Exercise:
Could you retype, exactly and with no pictures, only the lines from the first line of the records below through the line that contains "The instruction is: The"?
=== Section Start ===
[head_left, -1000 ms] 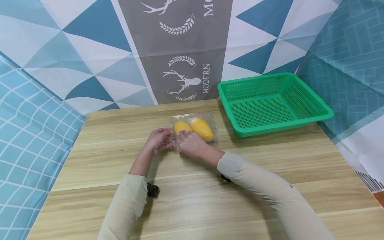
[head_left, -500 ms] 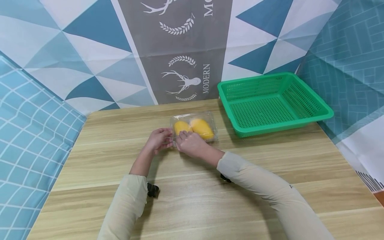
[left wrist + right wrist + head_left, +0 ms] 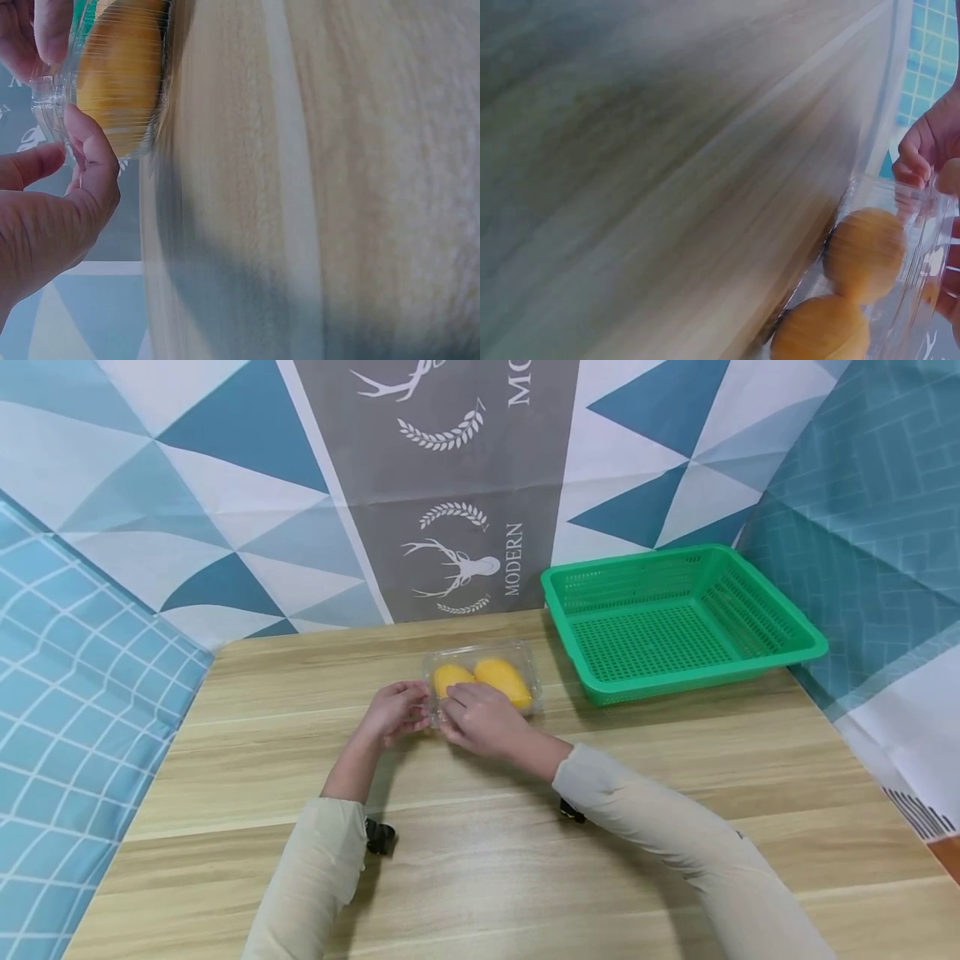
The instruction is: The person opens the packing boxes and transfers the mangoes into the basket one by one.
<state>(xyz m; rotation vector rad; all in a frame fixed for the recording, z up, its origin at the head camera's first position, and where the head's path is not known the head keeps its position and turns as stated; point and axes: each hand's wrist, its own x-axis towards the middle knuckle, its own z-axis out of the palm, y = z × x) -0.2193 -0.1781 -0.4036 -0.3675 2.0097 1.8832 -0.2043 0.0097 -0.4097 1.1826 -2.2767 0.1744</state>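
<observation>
A clear plastic clamshell box (image 3: 530, 670) lies on the wooden table, near its back edge. Inside are two yellow mangoes (image 3: 501, 678), side by side. My left hand (image 3: 397, 710) is at the box's left side; the left wrist view shows its thumb and forefinger (image 3: 94, 146) pinching the rim near a corner. My right hand (image 3: 483, 720) reaches over the near left part of the box, with its fingers curled at the rim. In the right wrist view only the right thumb (image 3: 949, 177) and parts of the fingers show at the image edge. The lid appears to be on.
A green plastic basket (image 3: 652, 639) with slotted walls stands at the back right of the table (image 3: 465, 860), to the right of the box. Patterned wall coverings (image 3: 450, 468) rise behind the table and along both sides.
My right hand has shifted slightly to the right along the rim, its fingers and forearm a little higher and turned. The left hand and the box look the same.
</observation>
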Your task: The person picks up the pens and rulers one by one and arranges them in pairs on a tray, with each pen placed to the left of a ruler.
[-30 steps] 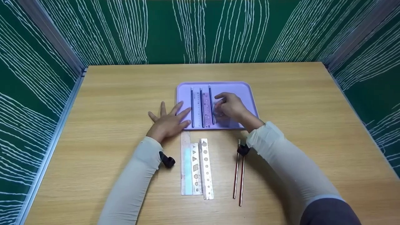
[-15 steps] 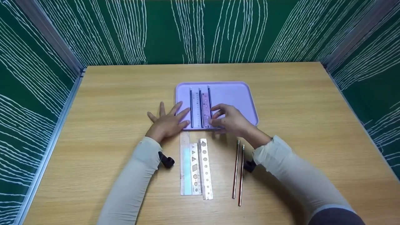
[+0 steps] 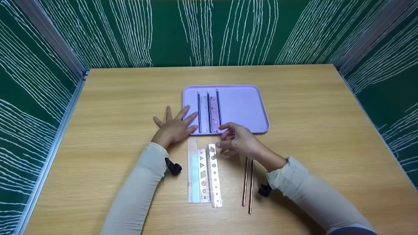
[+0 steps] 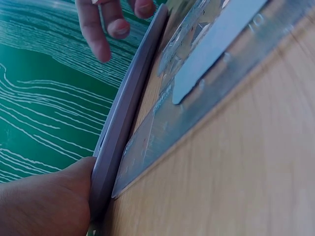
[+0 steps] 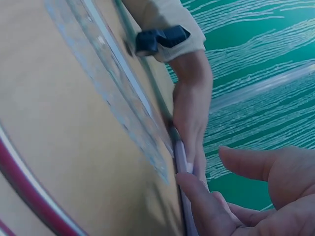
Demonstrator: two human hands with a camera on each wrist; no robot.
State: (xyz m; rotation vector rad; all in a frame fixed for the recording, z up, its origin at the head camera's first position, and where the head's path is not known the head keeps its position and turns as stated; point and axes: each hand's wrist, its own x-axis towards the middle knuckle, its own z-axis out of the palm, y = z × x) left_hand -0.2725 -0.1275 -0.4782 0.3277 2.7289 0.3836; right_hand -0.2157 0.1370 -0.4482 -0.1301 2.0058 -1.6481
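Note:
My left hand (image 3: 173,130) rests with spread fingers on the near left corner of the purple tray (image 3: 243,107). Three dark pencils stand lengthwise on the tray, the right one (image 3: 218,106) beside a pink ruler (image 3: 214,114); a clear ruler (image 3: 204,114) lies between the other two. My right hand (image 3: 240,140) hovers at the tray's front edge, fingers loosely bent, nothing between thumb and forefinger in the right wrist view. Just left of it is the top of a clear stencil ruler (image 3: 215,176). Two copper-coloured pencils (image 3: 250,189) lie below it, their upper ends hidden by the hand.
Left of the stencil ruler lie another stencil ruler (image 3: 203,176) and a wider clear ruler with a pale blue strip (image 3: 195,178), its top at the tray's front edge. Green walls with white lines enclose the wooden table (image 3: 124,98) at the back and sides.
My right hand has moved from over the tray, beside the right dark pencil, toward me to the tray's front edge and the stencil ruler's top. My left hand has stayed in place.

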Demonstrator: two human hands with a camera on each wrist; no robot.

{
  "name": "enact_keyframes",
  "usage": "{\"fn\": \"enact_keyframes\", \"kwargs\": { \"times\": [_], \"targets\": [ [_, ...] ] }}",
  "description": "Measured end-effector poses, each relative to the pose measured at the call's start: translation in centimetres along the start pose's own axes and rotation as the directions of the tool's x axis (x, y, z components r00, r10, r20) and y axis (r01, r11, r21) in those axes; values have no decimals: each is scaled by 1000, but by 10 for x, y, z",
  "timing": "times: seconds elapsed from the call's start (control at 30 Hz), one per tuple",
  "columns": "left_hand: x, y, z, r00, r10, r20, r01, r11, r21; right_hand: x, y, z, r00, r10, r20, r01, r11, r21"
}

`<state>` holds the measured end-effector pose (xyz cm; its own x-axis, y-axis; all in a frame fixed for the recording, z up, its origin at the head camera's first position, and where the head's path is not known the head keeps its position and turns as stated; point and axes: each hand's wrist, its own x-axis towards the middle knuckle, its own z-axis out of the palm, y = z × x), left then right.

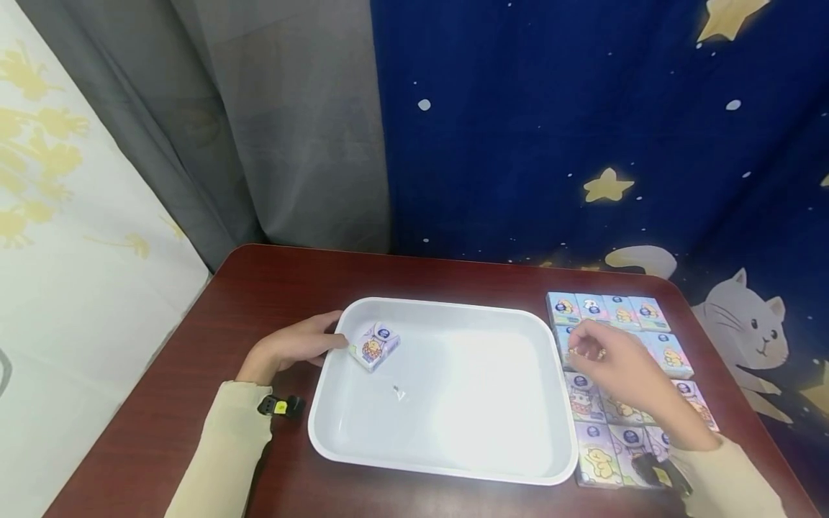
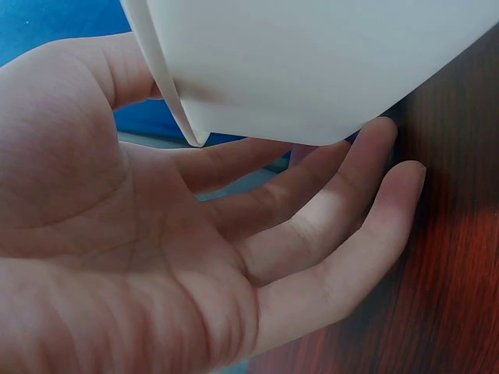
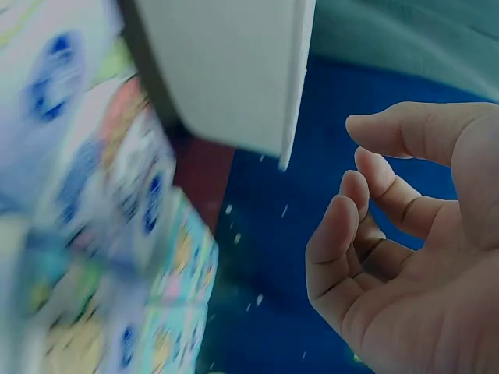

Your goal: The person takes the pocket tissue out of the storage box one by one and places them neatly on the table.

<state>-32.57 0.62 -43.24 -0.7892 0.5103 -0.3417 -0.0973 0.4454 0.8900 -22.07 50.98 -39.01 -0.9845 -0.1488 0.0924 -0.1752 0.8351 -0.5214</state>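
A white rectangular tray (image 1: 453, 471) lies on the table. My left hand (image 1: 298, 347) grips its left rim, thumb over the edge. In the left wrist view the fingers (image 2: 335, 273) curl below the rim at the outer wall. Inside, by the thumb, lies a purple pack (image 1: 376, 347) printed with a cartoon animal, like pocket tissues. My right hand (image 1: 615, 363) is raised over rows of similar packs (image 1: 599, 460) right of the tray. Its fingers are loosely bent, holding nothing; the right wrist view shows a small gap between thumb and index finger.
The packs at the back (image 1: 622, 309) are light blue, those in front purple; the right hand and forearm hide some. A small pale mark or scrap (image 1: 399, 393) shows on the tray floor. The dark red table (image 1: 272, 280) borders grey and blue curtains (image 1: 492, 180).
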Motion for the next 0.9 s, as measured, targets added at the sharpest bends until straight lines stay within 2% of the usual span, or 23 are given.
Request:
{"fn": "enact_keyframes", "kwargs": {
  "times": [0.13, 0.3, 0.53, 0.77, 0.9],
  "targets": [
    [0, 0, 0, 1000, -1, 1, 1, 1000, 0, 21, -18, 6, 996, -92, 21, 91, 996, 16],
    [-1, 2, -1, 1000, -1, -5, 1, 1000, 8, 45, -41, 15, 984, -165, 67, 163, 986, 29],
    [-2, 4, 0, 1000, 4, -7, -3, 1000, 17, 74, -73, 32, 956, -261, 135, 256, 965, 48],
    [-1, 1, 0, 1000, 3, 0, -3, 1000, 9, 96, -100, 53, 925, -339, 169, 337, 941, 41],
    [0, -2, -1, 1000, -3, -5, 3, 1000, 10, 107, -112, 66, 917, -346, 196, 350, 937, 17]
  ]
}}
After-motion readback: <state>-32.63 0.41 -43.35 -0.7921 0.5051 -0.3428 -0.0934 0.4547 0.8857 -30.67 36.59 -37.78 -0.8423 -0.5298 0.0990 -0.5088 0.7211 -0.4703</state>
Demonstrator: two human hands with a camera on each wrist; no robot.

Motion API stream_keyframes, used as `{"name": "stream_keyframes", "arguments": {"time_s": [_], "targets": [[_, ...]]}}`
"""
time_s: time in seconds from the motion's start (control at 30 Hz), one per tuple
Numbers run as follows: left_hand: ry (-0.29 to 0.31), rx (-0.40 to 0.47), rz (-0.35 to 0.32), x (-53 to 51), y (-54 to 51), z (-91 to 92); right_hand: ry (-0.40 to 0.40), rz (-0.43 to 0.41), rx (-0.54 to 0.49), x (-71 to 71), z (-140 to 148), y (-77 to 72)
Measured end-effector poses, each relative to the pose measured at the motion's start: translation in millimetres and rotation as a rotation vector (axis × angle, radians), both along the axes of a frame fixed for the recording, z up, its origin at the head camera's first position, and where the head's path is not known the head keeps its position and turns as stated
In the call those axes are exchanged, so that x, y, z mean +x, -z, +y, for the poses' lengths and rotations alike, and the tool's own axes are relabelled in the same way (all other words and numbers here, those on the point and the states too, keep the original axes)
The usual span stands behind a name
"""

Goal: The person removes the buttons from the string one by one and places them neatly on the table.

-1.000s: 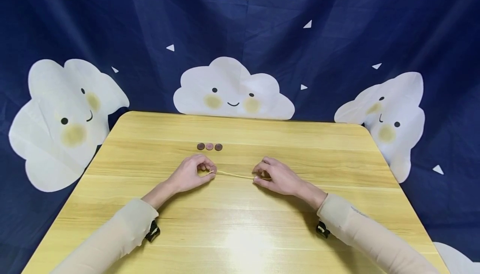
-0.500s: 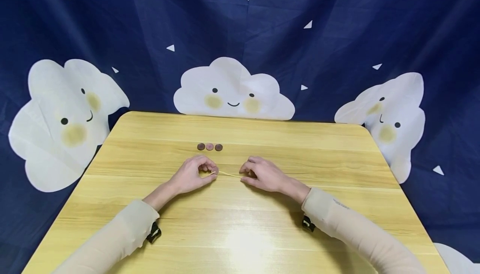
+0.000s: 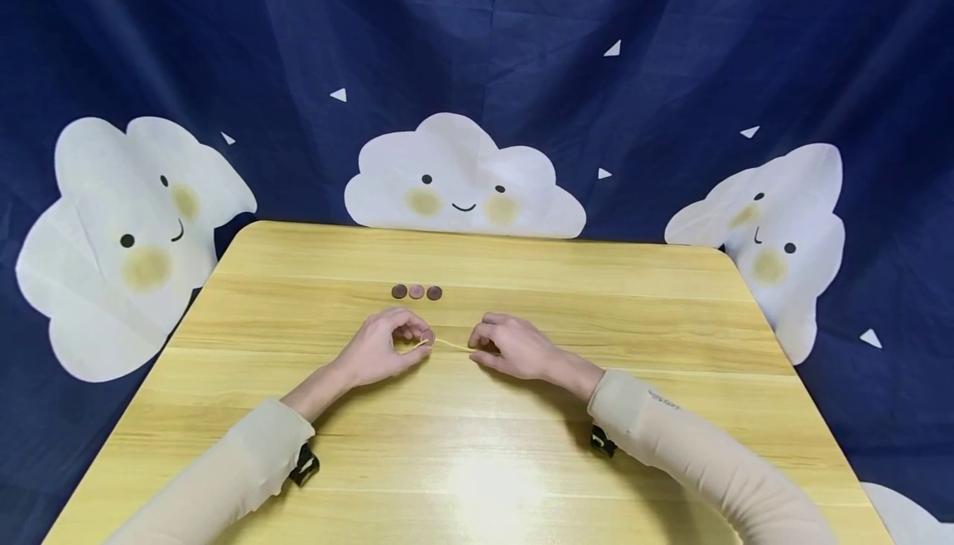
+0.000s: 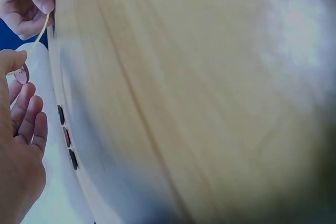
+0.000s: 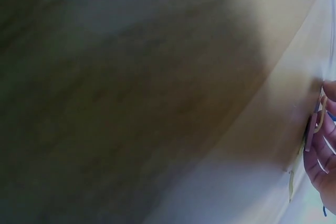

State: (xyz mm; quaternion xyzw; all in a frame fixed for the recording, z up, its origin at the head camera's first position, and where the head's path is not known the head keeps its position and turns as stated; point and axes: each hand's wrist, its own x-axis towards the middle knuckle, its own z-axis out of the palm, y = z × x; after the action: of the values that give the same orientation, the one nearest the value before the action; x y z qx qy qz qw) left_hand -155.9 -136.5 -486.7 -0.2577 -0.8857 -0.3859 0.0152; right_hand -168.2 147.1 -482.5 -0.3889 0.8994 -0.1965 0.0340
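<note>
My left hand (image 3: pixel 380 350) pinches a round pinkish-brown button (image 3: pixel 427 337) upright between its thumb and forefinger. A thin yellow string (image 3: pixel 452 345) runs from the button across to my right hand (image 3: pixel 517 346), which pinches it in its fingertips. In the left wrist view, the button (image 4: pixel 22 74) is edge-on under the left thumb, and the string (image 4: pixel 39 34) leads up to the other hand. The right wrist view catches the button (image 5: pixel 311 132) at its right edge. Just beyond the left hand, a dark button (image 3: pixel 399 291), a pink button (image 3: pixel 416 291) and another dark button (image 3: pixel 435 292) lie in a row.
A pale wooden table (image 3: pixel 477 421) with rounded far corners lies under both hands. Behind it hangs a dark blue curtain (image 3: pixel 298 31) printed with white clouds and small triangles. Light glares off the tabletop near the front.
My right hand has moved left, closer to the left hand, and the visible string between them has shortened and slackened slightly. The left hand and the row of buttons stay where they were.
</note>
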Motion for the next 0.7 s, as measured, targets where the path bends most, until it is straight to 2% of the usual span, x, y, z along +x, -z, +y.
{"name": "stream_keyframes", "arguments": {"time_s": [0.33,0.7], "targets": [[-0.001,0.004,0.025,-1.3,3.5,-3.5,0.006,-0.009,0.023,2.4,0,-0.1],[-0.013,0.009,0.013,-0.4,2.5,-11.6,0.01,0.0,0.026,3.0,2,1.7]]}}
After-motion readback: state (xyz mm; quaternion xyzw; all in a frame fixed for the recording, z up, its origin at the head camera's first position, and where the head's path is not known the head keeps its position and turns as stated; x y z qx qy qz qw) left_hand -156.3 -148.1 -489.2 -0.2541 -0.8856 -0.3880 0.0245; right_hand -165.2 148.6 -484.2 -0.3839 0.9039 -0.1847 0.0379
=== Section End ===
Output for this exercise:
[head_left, -1000 ms] 
[head_left, -500 ms] 
[left wrist + right wrist + head_left, +0 ms] 
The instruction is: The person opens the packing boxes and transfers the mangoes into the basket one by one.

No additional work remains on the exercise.